Exercise brief: Please return all of the records that follow, exactly as written.

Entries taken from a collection
—————
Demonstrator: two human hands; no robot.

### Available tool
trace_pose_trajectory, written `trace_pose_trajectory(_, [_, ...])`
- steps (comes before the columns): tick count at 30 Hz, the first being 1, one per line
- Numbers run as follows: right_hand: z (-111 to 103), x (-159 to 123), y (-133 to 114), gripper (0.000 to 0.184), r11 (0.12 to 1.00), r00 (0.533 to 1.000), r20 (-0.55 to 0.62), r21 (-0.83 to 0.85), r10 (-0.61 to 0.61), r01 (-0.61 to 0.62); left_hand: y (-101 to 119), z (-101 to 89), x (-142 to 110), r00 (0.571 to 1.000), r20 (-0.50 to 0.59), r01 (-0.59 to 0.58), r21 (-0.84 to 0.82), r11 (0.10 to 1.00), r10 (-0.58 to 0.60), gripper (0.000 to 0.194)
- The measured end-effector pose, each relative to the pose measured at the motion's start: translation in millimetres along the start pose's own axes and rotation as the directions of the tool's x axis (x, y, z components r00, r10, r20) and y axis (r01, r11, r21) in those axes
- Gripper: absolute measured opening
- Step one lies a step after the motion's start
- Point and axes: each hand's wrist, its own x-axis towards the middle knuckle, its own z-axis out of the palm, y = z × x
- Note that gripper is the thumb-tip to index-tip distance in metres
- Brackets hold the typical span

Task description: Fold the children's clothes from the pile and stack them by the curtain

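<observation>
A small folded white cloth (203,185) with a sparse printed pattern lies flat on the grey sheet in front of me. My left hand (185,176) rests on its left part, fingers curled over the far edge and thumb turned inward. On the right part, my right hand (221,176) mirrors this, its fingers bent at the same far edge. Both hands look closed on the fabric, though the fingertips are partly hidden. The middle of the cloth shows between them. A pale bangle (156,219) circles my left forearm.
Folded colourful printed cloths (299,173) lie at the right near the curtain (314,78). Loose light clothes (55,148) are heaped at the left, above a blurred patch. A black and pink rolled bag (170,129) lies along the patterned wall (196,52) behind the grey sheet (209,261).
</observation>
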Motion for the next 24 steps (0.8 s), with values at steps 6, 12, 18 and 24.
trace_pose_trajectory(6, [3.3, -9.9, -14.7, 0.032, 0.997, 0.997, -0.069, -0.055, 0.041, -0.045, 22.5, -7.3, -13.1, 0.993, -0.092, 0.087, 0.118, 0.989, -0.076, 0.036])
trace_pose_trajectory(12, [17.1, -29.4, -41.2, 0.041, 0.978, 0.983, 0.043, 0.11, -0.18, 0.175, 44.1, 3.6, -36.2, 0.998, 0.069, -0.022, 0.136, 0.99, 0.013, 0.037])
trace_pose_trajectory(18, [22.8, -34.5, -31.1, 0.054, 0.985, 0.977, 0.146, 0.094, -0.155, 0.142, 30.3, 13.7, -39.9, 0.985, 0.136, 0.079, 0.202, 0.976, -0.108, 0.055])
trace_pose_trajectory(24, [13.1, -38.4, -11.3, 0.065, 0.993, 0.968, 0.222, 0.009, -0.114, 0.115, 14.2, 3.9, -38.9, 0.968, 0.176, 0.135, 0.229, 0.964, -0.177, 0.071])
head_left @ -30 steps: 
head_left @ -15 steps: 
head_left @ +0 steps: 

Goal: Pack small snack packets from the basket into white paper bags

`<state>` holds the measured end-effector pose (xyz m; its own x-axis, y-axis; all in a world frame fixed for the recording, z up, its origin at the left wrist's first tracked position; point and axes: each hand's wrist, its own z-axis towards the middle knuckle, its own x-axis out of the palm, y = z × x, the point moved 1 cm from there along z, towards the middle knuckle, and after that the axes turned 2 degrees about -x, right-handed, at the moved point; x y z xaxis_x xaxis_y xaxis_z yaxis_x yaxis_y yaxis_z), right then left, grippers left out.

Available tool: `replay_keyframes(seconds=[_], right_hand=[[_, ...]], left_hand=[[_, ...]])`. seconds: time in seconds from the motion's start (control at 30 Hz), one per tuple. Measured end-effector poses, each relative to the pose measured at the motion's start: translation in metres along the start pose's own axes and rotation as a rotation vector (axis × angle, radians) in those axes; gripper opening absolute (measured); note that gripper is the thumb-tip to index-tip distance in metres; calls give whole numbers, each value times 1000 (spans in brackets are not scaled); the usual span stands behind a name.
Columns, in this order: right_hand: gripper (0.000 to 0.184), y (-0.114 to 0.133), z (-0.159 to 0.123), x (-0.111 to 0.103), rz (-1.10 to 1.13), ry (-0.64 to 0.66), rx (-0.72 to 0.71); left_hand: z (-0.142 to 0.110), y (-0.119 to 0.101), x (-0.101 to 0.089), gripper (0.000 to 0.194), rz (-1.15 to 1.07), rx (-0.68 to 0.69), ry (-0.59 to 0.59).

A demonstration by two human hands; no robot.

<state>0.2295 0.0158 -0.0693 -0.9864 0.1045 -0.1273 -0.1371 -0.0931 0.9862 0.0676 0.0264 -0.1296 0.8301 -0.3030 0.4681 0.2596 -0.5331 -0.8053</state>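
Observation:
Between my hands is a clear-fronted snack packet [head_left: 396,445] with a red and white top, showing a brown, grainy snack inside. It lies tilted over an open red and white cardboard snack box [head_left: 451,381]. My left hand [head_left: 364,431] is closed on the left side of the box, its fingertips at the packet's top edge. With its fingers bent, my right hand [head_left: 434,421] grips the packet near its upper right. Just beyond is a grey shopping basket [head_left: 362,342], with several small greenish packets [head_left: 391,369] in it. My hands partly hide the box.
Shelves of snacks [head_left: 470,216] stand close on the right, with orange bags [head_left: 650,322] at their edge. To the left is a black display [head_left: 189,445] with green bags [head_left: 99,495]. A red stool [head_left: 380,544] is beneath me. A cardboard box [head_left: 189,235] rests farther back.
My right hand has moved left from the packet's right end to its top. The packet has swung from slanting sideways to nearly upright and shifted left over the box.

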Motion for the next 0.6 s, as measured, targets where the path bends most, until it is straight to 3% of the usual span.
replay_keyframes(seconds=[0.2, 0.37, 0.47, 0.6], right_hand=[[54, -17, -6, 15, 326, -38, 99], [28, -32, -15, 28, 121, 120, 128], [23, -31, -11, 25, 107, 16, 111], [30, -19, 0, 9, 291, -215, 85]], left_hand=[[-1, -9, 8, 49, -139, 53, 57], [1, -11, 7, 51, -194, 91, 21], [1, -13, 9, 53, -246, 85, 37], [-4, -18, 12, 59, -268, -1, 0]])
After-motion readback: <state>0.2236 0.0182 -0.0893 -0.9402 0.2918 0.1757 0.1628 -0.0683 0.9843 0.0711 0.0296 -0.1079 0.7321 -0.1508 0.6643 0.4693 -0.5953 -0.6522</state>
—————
Reply to the exercise:
Demonstrator: two human hands; no robot.

### Available tool
trace_pose_trajectory, written `trace_pose_trajectory(_, [_, ...])`
- steps (comes before the columns): tick count at 30 Hz, the first being 1, one per line
- Numbers run as follows: right_hand: z (-111 to 103), x (-159 to 123), y (-133 to 114), gripper (0.000 to 0.184), r11 (0.12 to 1.00), r00 (0.533 to 1.000), r20 (-0.55 to 0.62), r21 (-0.83 to 0.85), r10 (-0.61 to 0.61), r01 (-0.61 to 0.62); left_hand: y (-101 to 119), z (-101 to 89), x (-142 to 110), r00 (0.571 to 1.000), r20 (-0.50 to 0.59), r01 (-0.59 to 0.58), r21 (-0.84 to 0.82), r11 (0.10 to 1.00), r10 (-0.58 to 0.60), gripper (0.000 to 0.194)
- The measured end-effector pose, each relative to the pose measured at the motion's start: translation in millimetres along the start pose's own axes and rotation as the directions of the tool's x axis (x, y, z components r00, r10, r20) and y axis (r01, r11, r21) in those axes
- Gripper: absolute measured opening
- Step one lies a step after the motion's start
- Point and axes: each hand's wrist, its own x-axis towards the middle knuckle, its own z-axis out of the palm, y = z × x
- Note that gripper is the thumb-tip to index-tip distance in metres
- Brackets hold the typical span

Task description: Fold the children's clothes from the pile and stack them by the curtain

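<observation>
A small folded white cloth (203,185) with a sparse printed pattern lies flat on the grey sheet in front of me. My left hand (185,176) rests on its left part, fingers curled over the far edge and thumb turned inward. On the right part, my right hand (221,176) mirrors this, its fingers bent at the same far edge. Both hands look closed on the fabric, though the fingertips are partly hidden. The middle of the cloth shows between them. A pale bangle (156,219) circles my left forearm.
Folded colourful printed cloths (299,173) lie at the right near the curtain (314,78). Loose light clothes (55,148) are heaped at the left, above a blurred patch. A black and pink rolled bag (170,129) lies along the patterned wall (196,52) behind the grey sheet (209,261).
</observation>
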Motion for the next 24 steps (0.8 s), with values at steps 6, 12, 18 and 24.
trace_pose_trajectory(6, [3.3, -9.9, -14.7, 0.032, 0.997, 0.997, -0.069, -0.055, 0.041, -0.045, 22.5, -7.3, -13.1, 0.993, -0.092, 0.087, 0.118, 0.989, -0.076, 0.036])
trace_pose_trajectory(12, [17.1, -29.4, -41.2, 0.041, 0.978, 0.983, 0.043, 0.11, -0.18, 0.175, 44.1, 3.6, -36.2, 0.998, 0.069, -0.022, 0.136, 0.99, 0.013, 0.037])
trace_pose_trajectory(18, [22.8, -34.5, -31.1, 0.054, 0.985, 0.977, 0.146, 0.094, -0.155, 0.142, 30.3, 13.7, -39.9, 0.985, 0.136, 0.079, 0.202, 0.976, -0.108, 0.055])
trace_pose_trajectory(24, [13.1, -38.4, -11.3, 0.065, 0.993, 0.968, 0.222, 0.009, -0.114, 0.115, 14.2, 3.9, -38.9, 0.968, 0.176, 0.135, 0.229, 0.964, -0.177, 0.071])
head_left @ -30 steps: 
head_left @ -15 steps: 
head_left @ +0 steps: 

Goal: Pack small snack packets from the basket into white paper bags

`<state>` holds the measured end-effector pose (xyz m; its own x-axis, y-axis; all in a world frame fixed for the recording, z up, its origin at the left wrist's first tracked position; point and axes: each hand's wrist, its own z-axis towards the middle knuckle, its own x-axis out of the palm, y = z × x, the point moved 1 cm from there along z, towards the middle knuckle, and after that the axes turned 2 degrees about -x, right-handed, at the moved point; x y z xaxis_x xaxis_y xaxis_z yaxis_x yaxis_y yaxis_z), right then left, grippers left out.

Available tool: `replay_keyframes(seconds=[_], right_hand=[[_, ...]], left_hand=[[_, ...]])`. seconds: time in seconds from the motion's start (control at 30 Hz), one per tuple. Measured end-effector poses, each relative to the pose measured at the motion's start: translation in metres along the start pose's own axes and rotation as a rotation vector (axis × angle, radians) in those axes; gripper opening absolute (measured); note that gripper is the thumb-tip to index-tip distance in metres; calls give whole numbers, each value times 1000 (spans in brackets are not scaled); the usual span stands behind a name.
Columns, in this order: right_hand: gripper (0.000 to 0.184), y (-0.114 to 0.133), z (-0.159 to 0.123), x (-0.111 to 0.103), rz (-1.10 to 1.13), ry (-0.64 to 0.66), rx (-0.72 to 0.71); left_hand: z (-0.142 to 0.110), y (-0.119 to 0.101), x (-0.101 to 0.089), gripper (0.000 to 0.194), rz (-1.15 to 1.07), rx (-0.68 to 0.69), ry (-0.59 to 0.59).

A demonstration by two human hands; no robot.

<state>0.2295 0.0158 -0.0693 -0.9864 0.1045 -0.1273 -0.1371 -0.0931 0.9862 0.0676 0.0264 -0.1296 0.8301 -0.3030 0.4681 0.2596 -0.5331 -0.8053</state>
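Observation:
Between my hands is a clear-fronted snack packet [head_left: 396,445] with a red and white top, showing a brown, grainy snack inside. It lies tilted over an open red and white cardboard snack box [head_left: 451,381]. My left hand [head_left: 364,431] is closed on the left side of the box, its fingertips at the packet's top edge. With its fingers bent, my right hand [head_left: 434,421] grips the packet near its upper right. Just beyond is a grey shopping basket [head_left: 362,342], with several small greenish packets [head_left: 391,369] in it. My hands partly hide the box.
Shelves of snacks [head_left: 470,216] stand close on the right, with orange bags [head_left: 650,322] at their edge. To the left is a black display [head_left: 189,445] with green bags [head_left: 99,495]. A red stool [head_left: 380,544] is beneath me. A cardboard box [head_left: 189,235] rests farther back.
My right hand has moved left from the packet's right end to its top. The packet has swung from slanting sideways to nearly upright and shifted left over the box.
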
Motion for the next 0.6 s, as measured, targets where the path bends most, until it is straight to 3% of the usual span.
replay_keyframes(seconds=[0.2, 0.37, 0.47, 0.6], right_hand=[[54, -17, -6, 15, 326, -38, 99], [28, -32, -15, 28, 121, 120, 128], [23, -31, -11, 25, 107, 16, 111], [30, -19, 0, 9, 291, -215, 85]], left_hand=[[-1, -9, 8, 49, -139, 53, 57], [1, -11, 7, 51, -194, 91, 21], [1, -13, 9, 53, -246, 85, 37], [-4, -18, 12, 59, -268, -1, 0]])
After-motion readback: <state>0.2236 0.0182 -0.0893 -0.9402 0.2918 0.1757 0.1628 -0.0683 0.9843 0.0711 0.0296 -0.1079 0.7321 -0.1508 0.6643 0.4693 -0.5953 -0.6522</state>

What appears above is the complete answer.